You’re going to fail today.

I know that’s not what I’m supposed to say in a blog.  I’m supposed to tell you that you’re going to achieve your dreams, conquer your enemies, and live the good life.

But you’re going to fail today, and the thing is, you can’t predict what it will be or when it will happen.  It could be messing up the big proposal at work.  It could be flunking the exam.  It could be missing a teachable moment as a parent.

Somewhere, somehow, you’re going to fail.

What are you going to do about it?

There are two things that you can do:

  1. Prepare for failure before it happens.
  2. Learn from failure when it happens.

Prepare for failure before it happens

Next time you undertake a project, however big or small, ask yourself, “What is the worst that could happen?”  And then prepare for it.

Psychology tells us that we tend to overestimate our competence and downplay our weaknesses.  Despite our best planning, there are hundreds of variables that we can’t predict that may affect our outcome.

So prepare for failure.  That doesn’t mean anticipating that any particular endeavor is going to fail; that just means acknowledging the potential for failure and having a plan to minimize the downside if it happens.

Learn from failure when it happens

Thomas Edison, perhaps the poster child of failure, allegedly failed more than 1,000 times before he created a working light bulb.  Even so, he reportedly said, “I have not failed.  I’ve just found 10,000 ways that don’t work.”  Get more quotes about failure »

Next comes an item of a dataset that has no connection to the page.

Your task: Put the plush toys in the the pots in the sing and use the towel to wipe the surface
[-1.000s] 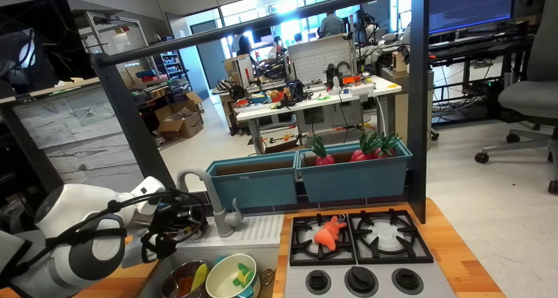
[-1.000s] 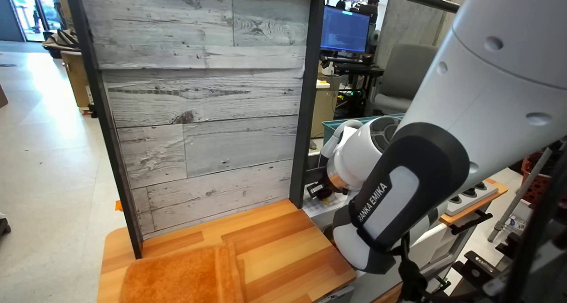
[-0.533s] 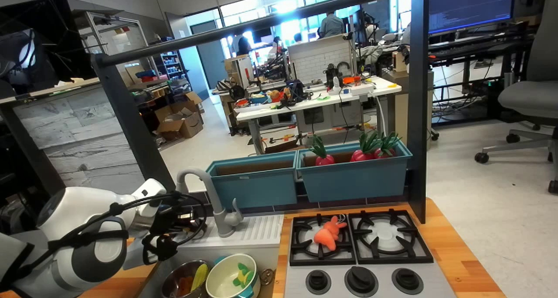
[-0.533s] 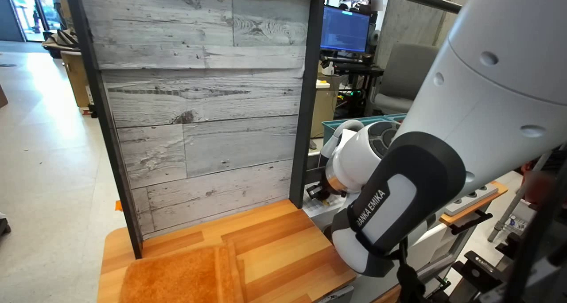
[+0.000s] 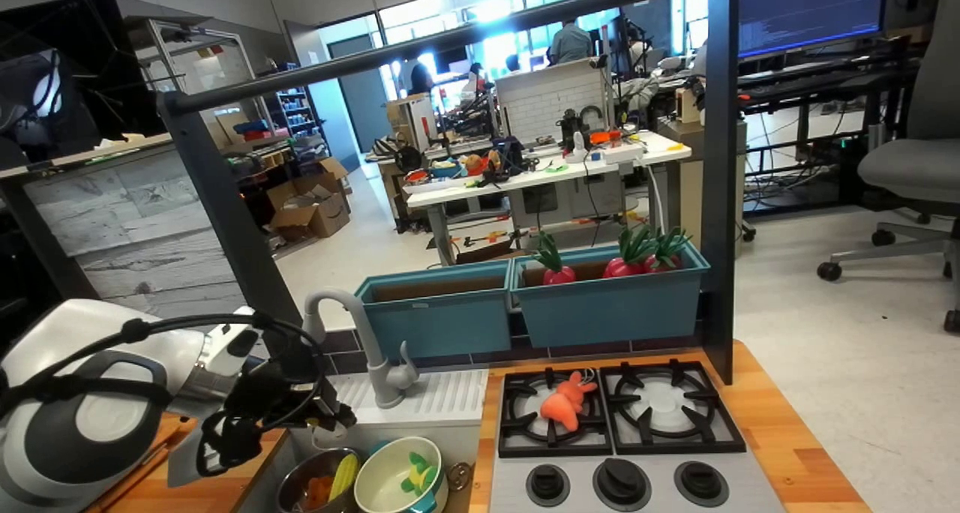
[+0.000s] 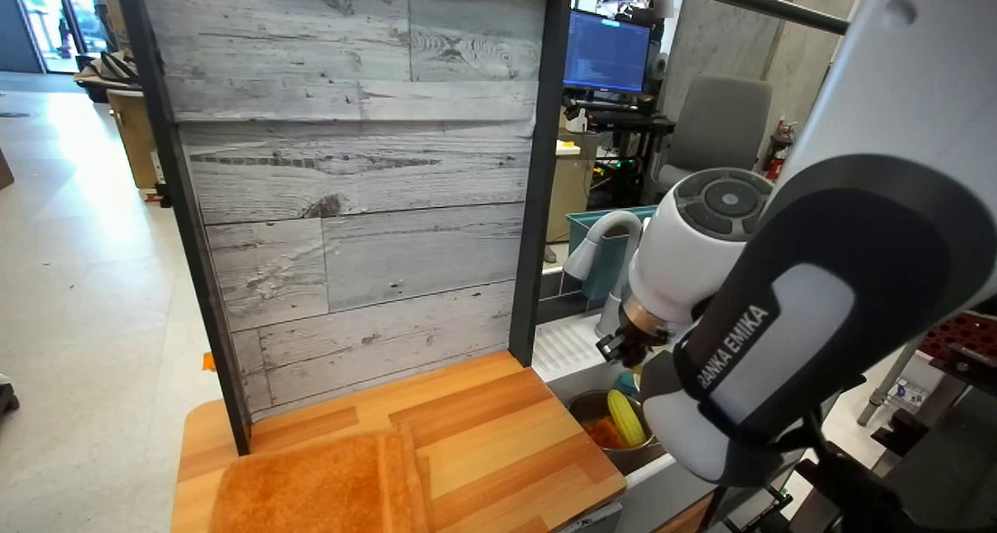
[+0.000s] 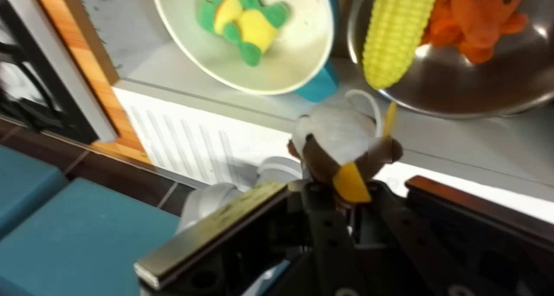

One of my favorite stories comes from an IBM executive who had made a mistake that cost the company $200,000. “I suppose you’ll be accepting my resignation,” he said after he delivered the news of his failure to his boss.  “Resignation?  I just invested $200,000 in educating you!”

When you begin to view your failures as learning opportunities, you realize that there is no such thing as failure.  Instead, each event that you interpret as a failure becomes a positive step in the right direction if you are willing to learn from it and press on.

Bonus: stand firm in your identity.

The reason failure can be so devastating is that we tend to put our identity in our achievements.  (Or maybe that’s just me.)

For the Christian, however, your identity has never been in your success or failure at anything in life but in the completed work of Christ.  You may experience failures in your day-to-day life, but God works those failures for your ultimate good and for his glory.

And we know that for those who love God all things work together for good, for those who are called according to his purpose. — Romans 8:28

For the Christian, success is guaranteed, perhaps not in the ways that you would expect today but in your eternal significance tomorrow.